Key Responsibilities:
Lead the development of evaluation pipelines — architect, construct, and automate both offline and live evaluations to ensure our speech and multimodal models perform reliably in real-world applications.
Leverage data effectively — develop tools that facilitate safe, versioned, and privacy-compliant dataset curation and exploration.
Deliver impactful models — collaborate with research and infrastructure teams to prototype, train, and deploy cutting-edge voice models that enhance Sesame’s real-time companion experience.
Optimize performance — enhance training and inference efficiency for LLM-class workloads; minimize latency, maximize throughput, and control costs until performance metrics are optimized.
Implement monitoring and live evaluations — proactively identify quality regressions before they affect users or product managers.
Act with agility — transition concepts from whiteboard to production within days, not quarters; maintain thorough documentation and testing practices.
Required Qualifications:
Proficient in PyTorch at an expert level.
Demonstrated software engineering skills with a passion for machine learning; adept at writing production-ready code across various technology stacks.
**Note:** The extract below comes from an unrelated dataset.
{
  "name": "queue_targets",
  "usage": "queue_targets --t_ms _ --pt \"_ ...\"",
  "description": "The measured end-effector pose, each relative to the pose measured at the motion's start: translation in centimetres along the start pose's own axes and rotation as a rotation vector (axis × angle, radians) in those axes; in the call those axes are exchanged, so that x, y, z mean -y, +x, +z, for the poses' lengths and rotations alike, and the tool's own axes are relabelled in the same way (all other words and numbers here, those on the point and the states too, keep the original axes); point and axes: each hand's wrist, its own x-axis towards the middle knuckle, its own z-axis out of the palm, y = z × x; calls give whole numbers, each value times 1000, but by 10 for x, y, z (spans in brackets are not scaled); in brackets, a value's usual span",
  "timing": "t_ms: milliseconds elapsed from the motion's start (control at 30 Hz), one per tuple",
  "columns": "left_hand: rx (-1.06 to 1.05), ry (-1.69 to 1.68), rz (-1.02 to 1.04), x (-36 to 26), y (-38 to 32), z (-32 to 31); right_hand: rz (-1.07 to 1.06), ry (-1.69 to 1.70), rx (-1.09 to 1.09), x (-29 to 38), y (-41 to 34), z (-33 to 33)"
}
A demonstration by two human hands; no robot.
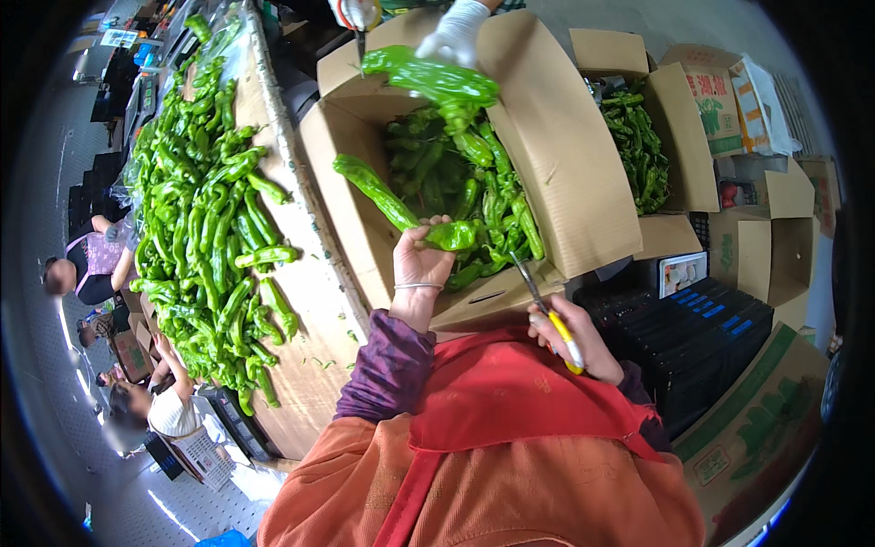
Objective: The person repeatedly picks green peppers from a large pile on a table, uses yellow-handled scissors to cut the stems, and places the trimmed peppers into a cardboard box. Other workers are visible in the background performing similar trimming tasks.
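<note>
My left hand (pixel 425 260) grips a long green pepper (pixel 383 198) over the near part of an open cardboard box (pixel 560 157). Scissors (pixel 564 338) with yellow and white handles are in my right hand (pixel 581 335), their blades pointing up and left at the box's near edge. Green peppers (pixel 502 212) lie inside the box. At its far side, a co-worker's white-gloved hand (pixel 454 34) is at a blurred green pepper (pixel 437 75); the co-worker's other hand holds scissors (pixel 361 34) with red and yellow handles.
Left of the box, a wooden table (pixel 307 383) bears a large heap of green peppers (pixel 198 239). On the right stand another box of peppers (pixel 632 150), stacked black crates (pixel 697 342) and a printed cardboard box (pixel 759 424). Several people are beyond the table.
</note>
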Motion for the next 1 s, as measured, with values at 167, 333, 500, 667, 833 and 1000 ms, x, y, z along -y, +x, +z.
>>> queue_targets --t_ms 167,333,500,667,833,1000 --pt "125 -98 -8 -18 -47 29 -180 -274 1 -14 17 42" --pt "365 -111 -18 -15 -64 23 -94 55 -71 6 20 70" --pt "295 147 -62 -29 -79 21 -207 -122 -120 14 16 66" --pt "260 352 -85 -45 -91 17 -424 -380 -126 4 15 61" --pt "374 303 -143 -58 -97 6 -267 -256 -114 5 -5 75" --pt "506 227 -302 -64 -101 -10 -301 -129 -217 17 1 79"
Substantial experience in training and fine-tuning large language models and other expansive models using diverse methodologies.
Evaluation specialist — you have crafted metrics and tools that accurately predict user satisfaction.
In-depth understanding of the machine learning lifecycle, including dataset operations, training pipelines, evaluation frameworks, deployment, and monitoring.
Proven track record of delivering complex projects into production, particularly user-facing online machine learning systems, while navigating changing requirements and unforeseen challenges.
High level of autonomy with sound judgment on when to work independently versus collaborating with team members.
Experience in guiding technical direction, fostering consensus, and collaborating effectively with cross-functional teams.